Provided records:
----------------------------------------

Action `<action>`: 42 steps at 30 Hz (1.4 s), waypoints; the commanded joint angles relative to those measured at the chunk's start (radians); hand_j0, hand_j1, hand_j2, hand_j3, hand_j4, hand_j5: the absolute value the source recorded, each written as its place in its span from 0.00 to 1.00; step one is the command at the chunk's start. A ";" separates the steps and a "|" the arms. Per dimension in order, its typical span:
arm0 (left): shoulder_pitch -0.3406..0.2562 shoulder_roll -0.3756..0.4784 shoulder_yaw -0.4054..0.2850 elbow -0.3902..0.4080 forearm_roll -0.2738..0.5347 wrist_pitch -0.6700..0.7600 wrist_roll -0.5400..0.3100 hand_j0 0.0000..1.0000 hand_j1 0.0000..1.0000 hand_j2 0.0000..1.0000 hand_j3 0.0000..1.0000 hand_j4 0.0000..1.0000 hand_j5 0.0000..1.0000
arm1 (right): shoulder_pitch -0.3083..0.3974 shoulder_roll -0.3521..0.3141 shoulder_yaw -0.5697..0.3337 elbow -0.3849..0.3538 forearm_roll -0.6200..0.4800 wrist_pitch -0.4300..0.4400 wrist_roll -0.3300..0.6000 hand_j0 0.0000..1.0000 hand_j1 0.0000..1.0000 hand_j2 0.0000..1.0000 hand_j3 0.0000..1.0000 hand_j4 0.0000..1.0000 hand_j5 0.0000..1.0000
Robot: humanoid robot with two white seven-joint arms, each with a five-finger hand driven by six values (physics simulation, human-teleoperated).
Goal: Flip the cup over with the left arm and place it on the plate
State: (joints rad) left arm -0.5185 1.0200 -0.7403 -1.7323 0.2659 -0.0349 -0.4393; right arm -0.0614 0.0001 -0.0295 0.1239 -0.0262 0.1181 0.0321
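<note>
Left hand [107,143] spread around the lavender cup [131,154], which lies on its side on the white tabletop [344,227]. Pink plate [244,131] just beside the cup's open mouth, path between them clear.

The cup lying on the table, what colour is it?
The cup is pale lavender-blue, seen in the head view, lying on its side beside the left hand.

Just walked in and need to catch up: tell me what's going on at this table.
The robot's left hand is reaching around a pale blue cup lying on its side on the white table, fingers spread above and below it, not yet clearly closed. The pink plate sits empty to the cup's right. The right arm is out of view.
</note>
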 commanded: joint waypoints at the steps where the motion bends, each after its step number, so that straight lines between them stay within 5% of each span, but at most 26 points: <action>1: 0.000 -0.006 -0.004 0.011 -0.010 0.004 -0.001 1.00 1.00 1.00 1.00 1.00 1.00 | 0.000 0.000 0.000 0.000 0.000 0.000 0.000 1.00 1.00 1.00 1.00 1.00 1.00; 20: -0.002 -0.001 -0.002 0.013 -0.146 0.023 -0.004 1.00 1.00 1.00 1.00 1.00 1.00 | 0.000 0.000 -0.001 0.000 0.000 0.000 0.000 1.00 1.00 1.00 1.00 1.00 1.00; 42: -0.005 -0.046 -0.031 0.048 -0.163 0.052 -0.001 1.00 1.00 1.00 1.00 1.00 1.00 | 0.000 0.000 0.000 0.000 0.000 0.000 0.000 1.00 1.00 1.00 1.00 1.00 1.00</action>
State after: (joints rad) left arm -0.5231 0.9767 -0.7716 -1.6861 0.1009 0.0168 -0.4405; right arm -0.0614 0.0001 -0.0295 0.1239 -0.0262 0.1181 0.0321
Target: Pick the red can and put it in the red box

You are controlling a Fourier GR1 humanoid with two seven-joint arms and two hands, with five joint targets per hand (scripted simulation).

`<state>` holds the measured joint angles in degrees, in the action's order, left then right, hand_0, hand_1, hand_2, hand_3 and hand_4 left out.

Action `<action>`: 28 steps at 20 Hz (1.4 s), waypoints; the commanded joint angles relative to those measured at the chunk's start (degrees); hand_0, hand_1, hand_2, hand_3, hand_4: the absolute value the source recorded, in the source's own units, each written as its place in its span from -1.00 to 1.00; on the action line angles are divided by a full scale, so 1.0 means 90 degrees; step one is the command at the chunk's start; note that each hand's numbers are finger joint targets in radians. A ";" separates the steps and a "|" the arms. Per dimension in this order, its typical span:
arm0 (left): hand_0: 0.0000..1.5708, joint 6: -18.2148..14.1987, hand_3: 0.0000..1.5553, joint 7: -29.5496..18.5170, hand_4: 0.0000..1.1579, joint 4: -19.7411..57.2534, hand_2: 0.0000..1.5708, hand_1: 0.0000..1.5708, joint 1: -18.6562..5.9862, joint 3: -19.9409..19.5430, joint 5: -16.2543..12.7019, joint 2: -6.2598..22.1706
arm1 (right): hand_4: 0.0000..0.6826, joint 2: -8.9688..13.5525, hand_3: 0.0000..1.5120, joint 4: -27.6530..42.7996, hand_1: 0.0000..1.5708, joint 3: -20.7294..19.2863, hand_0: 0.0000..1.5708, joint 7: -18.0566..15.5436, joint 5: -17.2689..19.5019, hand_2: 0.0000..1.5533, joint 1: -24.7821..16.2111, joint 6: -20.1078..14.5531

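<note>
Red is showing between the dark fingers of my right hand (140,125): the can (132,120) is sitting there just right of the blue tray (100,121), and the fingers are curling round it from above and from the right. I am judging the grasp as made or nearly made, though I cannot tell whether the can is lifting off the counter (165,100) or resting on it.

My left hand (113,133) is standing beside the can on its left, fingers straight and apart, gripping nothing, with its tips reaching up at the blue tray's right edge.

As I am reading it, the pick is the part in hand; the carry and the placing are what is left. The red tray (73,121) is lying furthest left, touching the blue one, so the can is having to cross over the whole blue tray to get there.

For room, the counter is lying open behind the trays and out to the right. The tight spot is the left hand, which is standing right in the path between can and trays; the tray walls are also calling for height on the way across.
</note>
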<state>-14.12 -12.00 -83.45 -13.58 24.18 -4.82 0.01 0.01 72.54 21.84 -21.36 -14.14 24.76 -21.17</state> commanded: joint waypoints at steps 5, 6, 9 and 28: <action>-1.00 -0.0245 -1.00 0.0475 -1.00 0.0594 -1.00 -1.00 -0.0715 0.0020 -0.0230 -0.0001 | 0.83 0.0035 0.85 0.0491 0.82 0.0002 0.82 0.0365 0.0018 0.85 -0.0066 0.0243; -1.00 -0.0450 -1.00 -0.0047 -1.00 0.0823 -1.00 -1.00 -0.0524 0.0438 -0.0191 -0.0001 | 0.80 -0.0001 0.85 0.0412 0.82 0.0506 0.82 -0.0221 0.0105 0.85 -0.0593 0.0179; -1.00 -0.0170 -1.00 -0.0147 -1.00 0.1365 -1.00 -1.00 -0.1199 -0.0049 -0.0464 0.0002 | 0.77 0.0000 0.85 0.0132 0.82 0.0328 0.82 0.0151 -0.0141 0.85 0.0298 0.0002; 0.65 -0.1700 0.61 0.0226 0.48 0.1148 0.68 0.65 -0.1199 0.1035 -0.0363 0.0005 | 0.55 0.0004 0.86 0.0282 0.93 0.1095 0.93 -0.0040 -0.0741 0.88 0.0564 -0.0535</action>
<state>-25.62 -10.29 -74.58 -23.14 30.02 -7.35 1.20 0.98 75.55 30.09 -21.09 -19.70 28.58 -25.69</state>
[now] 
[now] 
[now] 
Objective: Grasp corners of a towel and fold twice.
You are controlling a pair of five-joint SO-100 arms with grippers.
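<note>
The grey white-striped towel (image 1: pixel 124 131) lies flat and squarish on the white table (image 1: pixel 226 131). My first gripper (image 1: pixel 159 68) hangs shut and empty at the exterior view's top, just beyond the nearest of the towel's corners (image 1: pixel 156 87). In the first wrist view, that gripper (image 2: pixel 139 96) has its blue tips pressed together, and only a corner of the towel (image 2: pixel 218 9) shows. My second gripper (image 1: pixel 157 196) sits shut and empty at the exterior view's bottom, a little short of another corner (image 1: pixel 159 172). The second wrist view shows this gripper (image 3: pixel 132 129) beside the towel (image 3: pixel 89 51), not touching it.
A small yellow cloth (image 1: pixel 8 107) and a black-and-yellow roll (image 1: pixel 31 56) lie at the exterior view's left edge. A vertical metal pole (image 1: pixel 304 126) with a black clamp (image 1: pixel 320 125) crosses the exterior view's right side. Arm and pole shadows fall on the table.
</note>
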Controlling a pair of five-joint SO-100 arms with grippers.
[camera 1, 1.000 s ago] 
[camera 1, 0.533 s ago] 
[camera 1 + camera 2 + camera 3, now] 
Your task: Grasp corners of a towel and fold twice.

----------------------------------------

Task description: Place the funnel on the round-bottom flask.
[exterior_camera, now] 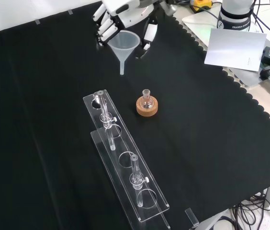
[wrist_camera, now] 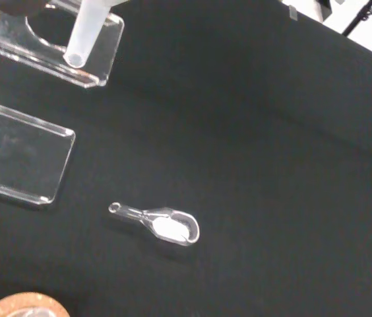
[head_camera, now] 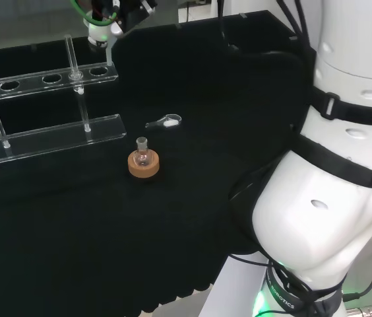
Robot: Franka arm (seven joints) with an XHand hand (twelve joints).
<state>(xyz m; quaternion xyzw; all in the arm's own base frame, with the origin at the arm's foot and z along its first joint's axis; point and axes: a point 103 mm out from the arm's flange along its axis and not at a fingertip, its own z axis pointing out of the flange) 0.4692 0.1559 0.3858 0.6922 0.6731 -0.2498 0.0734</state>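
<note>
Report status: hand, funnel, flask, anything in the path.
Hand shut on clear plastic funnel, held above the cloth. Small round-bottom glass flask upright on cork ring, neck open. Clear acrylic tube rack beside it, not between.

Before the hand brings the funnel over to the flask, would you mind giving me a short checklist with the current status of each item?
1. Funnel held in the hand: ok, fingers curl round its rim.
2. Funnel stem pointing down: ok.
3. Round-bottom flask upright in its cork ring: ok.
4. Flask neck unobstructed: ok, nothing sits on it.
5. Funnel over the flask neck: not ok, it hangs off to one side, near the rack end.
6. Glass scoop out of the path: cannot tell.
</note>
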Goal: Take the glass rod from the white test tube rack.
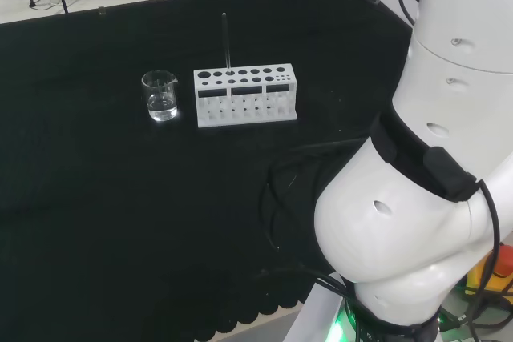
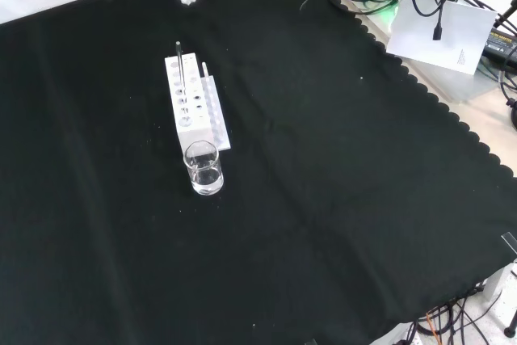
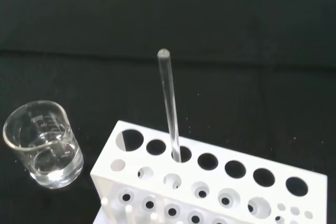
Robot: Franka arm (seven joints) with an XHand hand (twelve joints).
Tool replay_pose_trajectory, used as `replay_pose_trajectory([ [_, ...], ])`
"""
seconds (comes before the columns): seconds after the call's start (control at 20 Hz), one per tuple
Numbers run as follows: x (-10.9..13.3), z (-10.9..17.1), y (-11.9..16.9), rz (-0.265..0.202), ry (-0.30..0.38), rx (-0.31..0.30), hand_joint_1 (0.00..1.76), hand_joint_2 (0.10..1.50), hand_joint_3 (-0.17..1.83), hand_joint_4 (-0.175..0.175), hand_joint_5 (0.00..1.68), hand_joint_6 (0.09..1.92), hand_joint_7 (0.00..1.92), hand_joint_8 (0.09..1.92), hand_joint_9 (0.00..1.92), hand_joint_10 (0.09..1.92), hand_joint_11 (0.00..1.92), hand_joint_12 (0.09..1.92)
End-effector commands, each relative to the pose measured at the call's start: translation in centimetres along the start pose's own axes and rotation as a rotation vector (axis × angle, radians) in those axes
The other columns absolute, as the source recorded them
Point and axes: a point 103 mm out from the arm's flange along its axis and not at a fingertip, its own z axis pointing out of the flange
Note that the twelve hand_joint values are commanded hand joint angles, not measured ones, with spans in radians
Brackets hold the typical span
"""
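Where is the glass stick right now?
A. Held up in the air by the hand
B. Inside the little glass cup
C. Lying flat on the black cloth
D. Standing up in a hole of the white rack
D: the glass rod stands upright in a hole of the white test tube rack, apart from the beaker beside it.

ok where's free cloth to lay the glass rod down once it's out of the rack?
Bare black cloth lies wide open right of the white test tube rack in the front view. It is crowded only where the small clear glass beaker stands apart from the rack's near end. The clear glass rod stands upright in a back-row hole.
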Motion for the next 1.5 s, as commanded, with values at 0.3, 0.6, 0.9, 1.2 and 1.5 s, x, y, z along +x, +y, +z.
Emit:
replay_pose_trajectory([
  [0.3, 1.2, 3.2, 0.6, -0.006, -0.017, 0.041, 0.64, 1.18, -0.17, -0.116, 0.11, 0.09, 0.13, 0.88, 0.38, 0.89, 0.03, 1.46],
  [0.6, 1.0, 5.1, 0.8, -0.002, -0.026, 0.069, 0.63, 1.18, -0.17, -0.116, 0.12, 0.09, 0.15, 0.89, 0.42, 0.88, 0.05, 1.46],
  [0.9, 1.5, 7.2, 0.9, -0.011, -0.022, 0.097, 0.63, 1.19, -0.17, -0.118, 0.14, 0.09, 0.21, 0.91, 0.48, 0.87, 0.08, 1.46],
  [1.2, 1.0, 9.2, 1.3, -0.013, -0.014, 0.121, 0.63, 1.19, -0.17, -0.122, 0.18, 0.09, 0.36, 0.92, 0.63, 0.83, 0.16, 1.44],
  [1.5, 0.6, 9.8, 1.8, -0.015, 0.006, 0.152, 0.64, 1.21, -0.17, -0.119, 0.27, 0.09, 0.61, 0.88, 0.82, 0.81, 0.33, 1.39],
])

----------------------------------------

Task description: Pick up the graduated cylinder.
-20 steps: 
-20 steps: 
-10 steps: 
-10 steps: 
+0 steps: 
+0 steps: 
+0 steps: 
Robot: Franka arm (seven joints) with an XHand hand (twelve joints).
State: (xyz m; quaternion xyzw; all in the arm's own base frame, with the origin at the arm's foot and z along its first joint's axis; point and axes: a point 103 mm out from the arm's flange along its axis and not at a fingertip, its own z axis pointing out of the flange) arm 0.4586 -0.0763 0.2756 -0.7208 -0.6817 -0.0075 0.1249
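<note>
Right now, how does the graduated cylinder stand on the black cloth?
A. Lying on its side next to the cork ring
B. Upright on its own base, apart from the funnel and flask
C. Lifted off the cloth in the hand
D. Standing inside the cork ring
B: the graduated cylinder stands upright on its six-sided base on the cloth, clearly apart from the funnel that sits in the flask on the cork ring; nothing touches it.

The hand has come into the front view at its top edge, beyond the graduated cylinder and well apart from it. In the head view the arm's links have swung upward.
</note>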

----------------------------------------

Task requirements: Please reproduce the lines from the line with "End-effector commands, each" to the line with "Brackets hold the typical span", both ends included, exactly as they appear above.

Solution below:
End-effector commands, each relative to the pose measured at the call's start: translation in centimetres along the start pose's own axes and rotation as a rotation vector (axis × angle, radians) in those axes
The other columns absolute, as the source recorded them
Point and axes: a point 103 mm out from the arm's flange along its axis and not at a fingertip, its own z axis pointing out of the flange
Note that the twelve hand_joint values are commanded hand joint angles, not measured ones, with spans in radians
Brackets hold the typical span

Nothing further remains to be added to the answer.